At this point tears had been streaming down my face. Here I was , staring at who I thought I would be spending the rest of my life with, listening to her basically tell me she didn't want this, want us, anymore.

" Look , all I'm saying is, I'm not focused on this shit right now. I got the bag to chase, money to make, other shit to do, this just ain't what I wanna deal with."

How could she sit here so nonchalant, with no type of emotion expressed on her face and tell me money was more important than trying to fix a two year relationship that I thought had potential on working out.

" Mani, how the fuck don't you want to deal with something that you caused? We're not together because of you! You got to college and absolutely changed on me. You let that weed, some friends and probably some bitches you ain't telling me about fuck your head up this bad that you will really sit here and give up on the shit we got? I gave you all of me ALL, and here you are, not giving a fuck while I'm stressed the fuck out? " I cried even harder.

" Man I don't got time for this shit, this what fucking made me distance myself from you while I was up there in the first fucking place. All this damn arguing you wanna do with a nigga, this shit ain't for me. You hear what you wanna hear Chassidy and act on it, I said right now no and you talking about forever, we got all summer, like why are you so fucking dramatic." She said licking her lips and looking at me with an irritated look on her face.

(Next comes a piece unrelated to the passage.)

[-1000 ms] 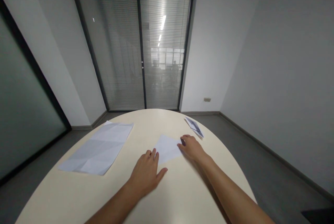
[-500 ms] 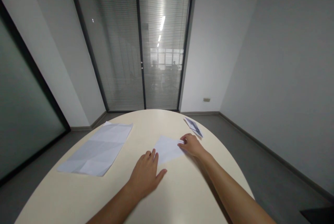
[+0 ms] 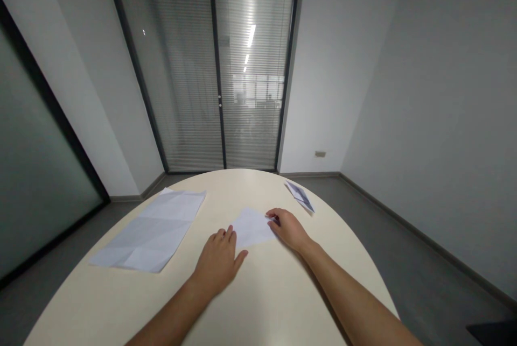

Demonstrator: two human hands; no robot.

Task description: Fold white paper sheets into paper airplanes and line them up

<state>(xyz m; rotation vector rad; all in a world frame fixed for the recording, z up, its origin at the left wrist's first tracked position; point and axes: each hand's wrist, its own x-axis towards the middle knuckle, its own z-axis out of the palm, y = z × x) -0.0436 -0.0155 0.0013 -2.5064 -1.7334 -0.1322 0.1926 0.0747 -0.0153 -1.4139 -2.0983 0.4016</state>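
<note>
A small folded white paper (image 3: 251, 226) lies flat near the middle of a cream oval table (image 3: 258, 303). My left hand (image 3: 218, 260) rests palm down on the table, its fingertips on the paper's near left edge. My right hand (image 3: 287, 227) presses its fingers on the paper's right corner. Neither hand lifts the paper.
A large creased white sheet (image 3: 151, 230) lies on the table's left part. A small folded paper piece (image 3: 299, 196) sits near the far right edge. Beyond the table stand glass doors with blinds (image 3: 212, 74), grey walls and a grey floor.
The small paper has slid a little to the left and both hands have shifted left with it. The right hand's fingers now sit at the paper's right corner.
</note>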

" You know what, fuck this and fuck you. You're so damn selfish, everything fucking revolves around Mani and what she wants. If you think imma be waiting on you hand and foot you're wrong I could tell you that right now, I'm done. Get out my car."

At this point I was wiping my tears and growing livid by the moment, I loved her but if she ain't care then fuck it, I wasn't for the negativity and I wasn't for dealing with somebody so selfish, I'd had enough these past few months.

" Remember this Chass, don't come hitting my line talking about you miss me or you wanna talk. We're over." She said through clenched teeth, unbuckling the seatbelt and putting on her hood. She looked at me one more time in my eye as if she actually wanted to stay but all she did was shake her head and step out the car and slam the door, leaving me to cry into my hands some more.

At that point I knew we were really over for good, I had the gut feeling . But as insecure as I was and as lonely as I knew I would be, I wouldn't be chasing after somebody who constantly showed me they didn't give a fuck nor wanna be chased. My pride was too big for it now, it was summertime and I had other shit to focus on too. I got myself together, and pulled off. I didn't know where I was going, but I was getting the hell away from Brooklyn for a while and that's for sure.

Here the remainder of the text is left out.